### What to produce
Give the lines below again, exactly as they stand, and leave out the images.

* * *

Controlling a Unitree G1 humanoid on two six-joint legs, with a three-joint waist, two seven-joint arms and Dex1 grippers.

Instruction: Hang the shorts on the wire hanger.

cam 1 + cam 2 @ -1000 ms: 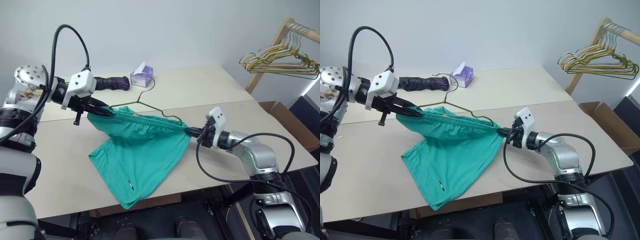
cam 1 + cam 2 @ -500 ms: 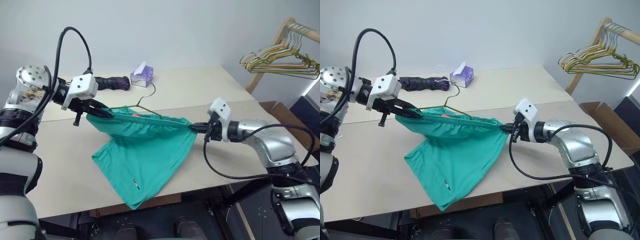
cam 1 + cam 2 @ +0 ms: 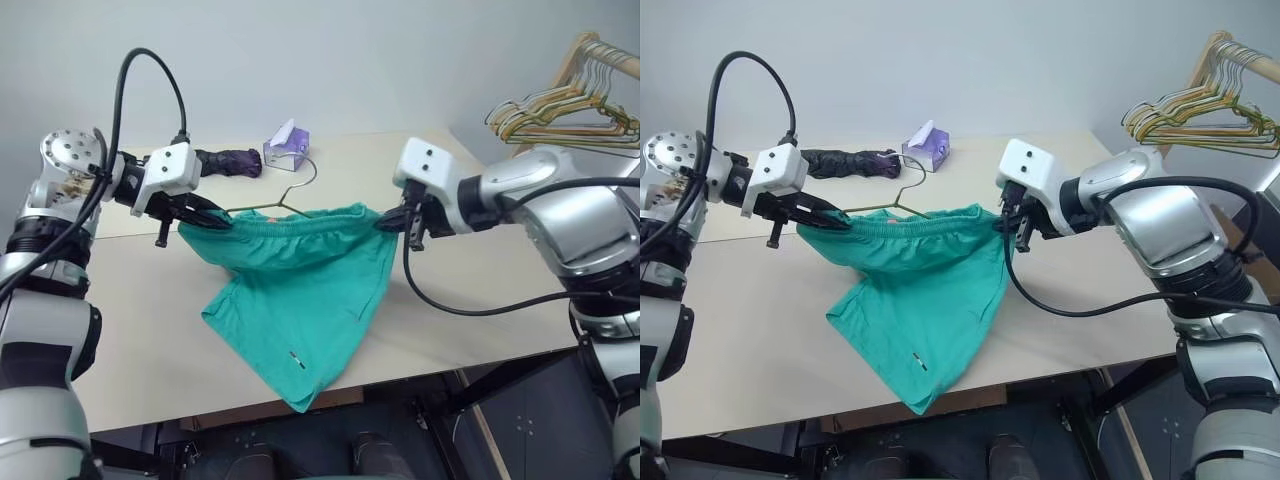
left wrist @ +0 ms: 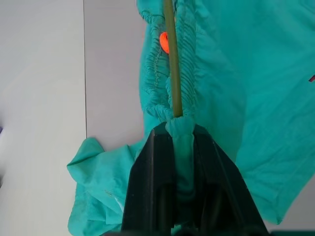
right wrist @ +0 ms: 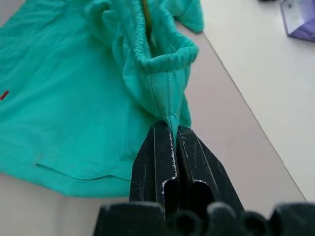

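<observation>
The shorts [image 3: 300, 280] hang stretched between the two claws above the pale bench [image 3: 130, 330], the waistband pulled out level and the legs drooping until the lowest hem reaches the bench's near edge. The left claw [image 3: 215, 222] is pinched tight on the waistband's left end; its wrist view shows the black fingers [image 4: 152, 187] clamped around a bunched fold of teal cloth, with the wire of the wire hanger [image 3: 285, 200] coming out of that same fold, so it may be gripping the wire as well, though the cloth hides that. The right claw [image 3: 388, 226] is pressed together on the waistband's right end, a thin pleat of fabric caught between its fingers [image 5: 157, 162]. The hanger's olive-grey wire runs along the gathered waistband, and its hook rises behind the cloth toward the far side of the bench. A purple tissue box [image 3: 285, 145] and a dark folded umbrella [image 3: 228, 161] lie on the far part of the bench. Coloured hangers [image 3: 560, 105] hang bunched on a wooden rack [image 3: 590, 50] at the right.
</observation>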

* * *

### Written answer
Controlling a Unitree G1 humanoid on two six-joint legs, with a three-joint waist, two seven-joint arms and Dex1 grippers.

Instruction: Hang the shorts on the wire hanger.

cam 1 + cam 2 @ -1000 ms: 
cam 1 + cam 2 @ -500 ms: 
cam 1 + cam 2 @ +0 ms: 
left wrist @ +0 ms: 
right wrist @ +0 ms: 

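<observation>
The shorts [image 3: 300, 280] hang stretched between the two claws above the pale bench [image 3: 130, 330], the waistband pulled out level and the legs drooping until the lowest hem reaches the bench's near edge. The left claw [image 3: 215, 222] is pinched tight on the waistband's left end; its wrist view shows the black fingers [image 4: 152, 187] clamped around a bunched fold of teal cloth, with the wire of the wire hanger [image 3: 285, 200] coming out of that same fold, so it may be gripping the wire as well, though the cloth hides that. The right claw [image 3: 388, 226] is pressed together on the waistband's right end, a thin pleat of fabric caught between its fingers [image 5: 157, 162]. The hanger's olive-grey wire runs along the gathered waistband, and its hook rises behind the cloth toward the far side of the bench. A purple tissue box [image 3: 285, 145] and a dark folded umbrella [image 3: 228, 161] lie on the far part of the bench. Coloured hangers [image 3: 560, 105] hang bunched on a wooden rack [image 3: 590, 50] at the right.
</observation>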

Above is the complete output.